TIFF gridlock and Norman Jewison’s next act

As Jewison contemplates ‘The Iranians Are Coming’, there’s as much buzz about the traffic as about the films

I ran into Norman Jewison at a rooftop cocktail atop the TIFF Bell Lightbox Friday evening. The 85-year-old Canadian director, looking nowhere near his age, showed up along with such luminaries as Robert Lantos, Atom Egoyan and Sony CEO Howard Stringer to pay tribute to Tom Bernard and Michael Barker, the exemplary indie distributors who being feted on their 20th anniversary at the helm of Sony Pictures Classics. Eventually I got around to asking Norman what he was up to these days, and he said he had a couple of movies in development—one with Moonstruck writer John Patrick Shanley and another pitched to him by a pair of Saturday Night Live writers—a farce called The Iranians Are Coming, which would update Jewison’s satirical hit, The Russians Are Coming, The Russians Are Coming (1966). That Norman would even consider making more movies at 85 is inspiring, but hey, Tony Bennett is the same age and he’s still performing. And last time I checked, Jewison was still taking ski vacations. He’s fond of quoting William Wyler, who once told him he’d direct “until the legs give out.”

But before I steered Jewison onto the subject of film, all he wanted to talk about was the insane downtown traffic, the city’s crumbling infrastructure, and his nightmarish ordeal in trying to get to the Lightbox. He’s not alone. Everyone at TIFF is apoplectic about the traffic, both inside and outside the building. (If you don’t frequent downtown Toronto, or live in a less stupid part of the country, you may want to tune out at this point.) Swollen by unchecked growth of condos, the downtown gridlock is bad at the best of times— Mayor Rob Ford can forget about defending drivers from the alleged “war against the car”; the car is at war with itself. But during the 11 days of  TIFF, a bad situation becomes untenable. This year the festival has fully moved from midtown to downtown, funnelling thousands of people into tight grid of hotels and cinemas. Festival-goers give pedestrians a bad name: folks with badges around the necks and blackberries in their hands (I’m one of them) who are in a desperate hurry to get to an important movie or meeting, because the world might end if they don’t make it. The narrow streets and sidewalks just can’t accommodate them. It’s an absurd crush. At this point you can’t pretend the festival doesn’t exist. It’s so successful it’s eating Toronto alive. So next year the city should close off key streets to regular traffic, creating special lanes for taxis, limos and service vehicles.

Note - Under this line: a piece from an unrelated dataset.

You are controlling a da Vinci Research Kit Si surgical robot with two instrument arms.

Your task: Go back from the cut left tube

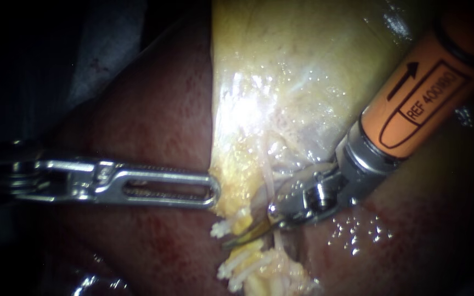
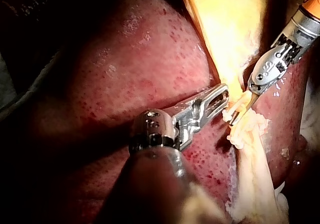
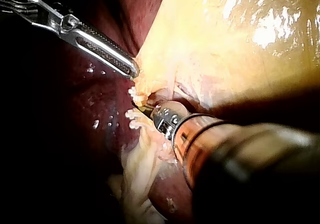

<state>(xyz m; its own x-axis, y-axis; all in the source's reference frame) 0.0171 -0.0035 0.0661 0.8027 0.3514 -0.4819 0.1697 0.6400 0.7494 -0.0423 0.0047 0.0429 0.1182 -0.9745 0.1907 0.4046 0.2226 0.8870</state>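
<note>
While the left instrument (image 1: 213,189), reaching in from the left of the frame, has its claw clamped on the yellow lower edge of the gallbladder (image 1: 303,66) at centre, the right instrument (image 1: 242,237) slants in from the upper right on an orange shaft. Its claw of thin curved blades stands slightly apart between the white, frayed ends of the cut tube (image 1: 221,228), at bottom centre. Dark red liver (image 1: 154,109) lies on either side.
</note>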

Meanwhile, there’s also gridlock within the Lightbox. Don’t get me wrong. We love this building and it’s still hard to believe such a palatial, and functional, monument to cinema has sprouted from the Toronto’s urban core. But this year’s festival revealed a major design flaw in the Lightbox. The only way to get to the top floor is via two tiny elevators—which is where TIFF has been holding its press conferences. Journalists were reporting delays of 20 minutes in trying to get upstairs to get an audience with George Clooney, Brad Pitt and other deities. What’s worse, to usher the Brads, the Georges and their entourages to and from the press conferences, those precious elevators have to be commandeered and closed off to mere mortals. I shudder to think what bedlam will erupt on Monday at noon when Madonna holds court.

Memo to TIFF for next year: try to persuade the city to create some space in the streets for the festival, and move the celebrity feeding frenzy to a nearby hotel ballroom. For those of you in the Rest of Canada, if all this media madness around our little world class extravaganza has given you a case of TIFF envy, believe me, it’s not all fun and games.